Official implementation of NasZip (ISCA 2026)

NasZip: Software and Hardware Co-Design to Accelerate Approximate Nearest Neighbor Search with DIMM-Based Near-Data Processing
Cheng Zou, Shuo Yang, Chen Nie, Yu Zou, Yu He, Chao Jiang, Limin Xiao, Weifeng Zhang, Zhezhi He
Proceedings of the 53rd Annual International Symposium on Computer Architecture (ISCA), 2026

Abstract

As large language models (LLMs) continue to advance, retrieval-augmented generation (RAG) has become the key mechanism for expanding model knowledge and reducing hallucinations. Central to RAG is approximate nearest neighbor search (ANNS), which retrieves database vectors most similar to a given query. However, distance calculation over high-dimensional vectors is inherently memory-bound, causing retrieval performance to be constrained by I/O bandwidth on mainstream platforms such as CPUs and GPUs. Although many prior early exiting (EE) techniques attempt to reduce memory accesses by only computing partial dimensions, the partial distance converges too slowly to the EE threshold, which ultimately limits their performance gains. To address these challenges, we propose NasZip, a hardware-software co-designed framework that integrates near-data processing (NDP) with a novel feature-level early exiting guided by statistics-based principal component analysis (PCA). Instead of relying solely on partial distances, NasZip incorporates estimation and correction parameters to approximate full-dimensional distances accurately, enabling earlier exiting without compromising accuracy. We further introduce a bit-level NDP-aware dynamic-float scheme that significantly reduces memory access for vector data. On the hardware side, we develop a data-aware neighbor list mapping strategy that reduces neighbor-retrieval latency and inter-channel communication overhead, complemented by a dedicated cache that exploits data locality and enhances prefetch efficiency. With these co-optimized techniques, NasZip delivers speedups of up to $8.4\times$ / $1.4\times$ over CPU baseline and state-of-the-art GPU implementation at equal accuracy.
Relative to the state-of-the-art NDP ANNS accelerator ANSMET, NasZip achieves $1.69\times$ performance improvement.

AE Process Instruction

We provide two options for Artifact Evaluation.

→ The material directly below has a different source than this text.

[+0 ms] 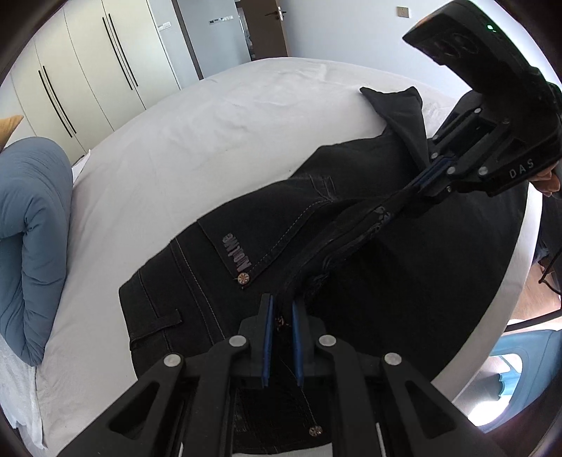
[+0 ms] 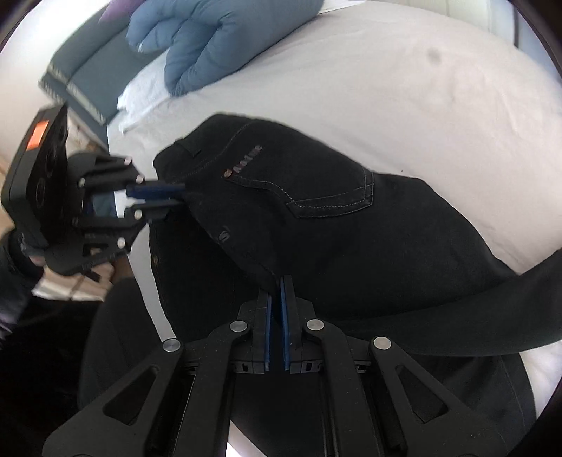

  1. Download the pre-built index, then run our scripts to start the simulation. This can reproduce the same results reported in the paper, and require only CPU and fewer hardware resource.
  2. Build the index from scratch. This requires a GPU and large amounts of VRAM and DRAM, and costs much time.

We recommend using the pre-built indexes for simulation, as they can reproduce the same results reported in the paper. If indexes are built from scratch, graph construction in cuVS involves randomness, the result will be slighly different.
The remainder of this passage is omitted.